Wie dem auch sei, der Mensch versucht in schwierigen Zeiten
tatsächlich, sich zwischendurch auch einmal abzulenken. Persönlich
greife in belastenden Zeiten nicht zur Schokolade, obwohl dies
vielleicht einige Leserinnen und Leser denken! (Der Bauch kommt von
den italienischen Teigwaren).
Ich gehe in solchen Situationen noch vermehrt der Kultur
nach, sofern es meine Agenda zulässt! Zürich bietet eine so grosse
Vielfalt an Aufführungen, dass man problemlos und auch absolut
preiswert der Kultur frönen kann. In jüngster Zeit habe ich zudem
festgestellt, dass selbst Personen, die sich zumindest
kulturinteressiert geben, bei Weitem nicht alle Möglichkeiten
kennen.
Fragen Sie einmal Ihre Verwandten und Freunde, ob sie schon
im Theater Rigiblick oder im sogar theater waren.

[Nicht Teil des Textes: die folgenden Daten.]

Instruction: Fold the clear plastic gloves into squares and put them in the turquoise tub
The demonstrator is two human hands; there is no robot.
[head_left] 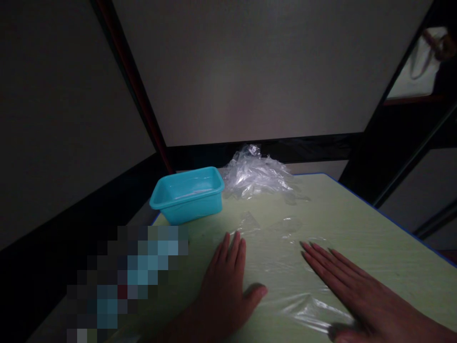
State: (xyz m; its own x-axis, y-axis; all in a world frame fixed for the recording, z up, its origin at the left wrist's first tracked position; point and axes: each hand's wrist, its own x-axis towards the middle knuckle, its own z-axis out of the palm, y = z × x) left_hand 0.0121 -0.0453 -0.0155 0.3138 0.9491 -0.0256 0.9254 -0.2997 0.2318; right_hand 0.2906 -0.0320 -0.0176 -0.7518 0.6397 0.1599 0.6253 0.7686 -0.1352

Eine weitere
Frage könnte lauten, ob sie das Museum Strauhof kennen. Dort ist
übrigens zurzeit eine vorzüglich gemachte Ausstellung des
Schriftstellers Hermann Burger zu sehen. Wenn Ihre Verwandten und
Freunde mit NEIN antworten, laden Sie doch einmal die einen oder
anderen zu einem gemeinsamen Abend ein. Ich bin mir sicher, dass
sich nachher alle besser fühlen werden als nach dem Betrachten
einer x-beliebigen Talkshow im Fernsehen zur Wirtschaftslage. Man
kann Krisen letztlich auch zerreden. Nach einem gemeinsamen Abend
mit Freunden ist man zumindest gestärkt für die zurzeit sicher
nicht kleinen Herausforderungen des Alltags.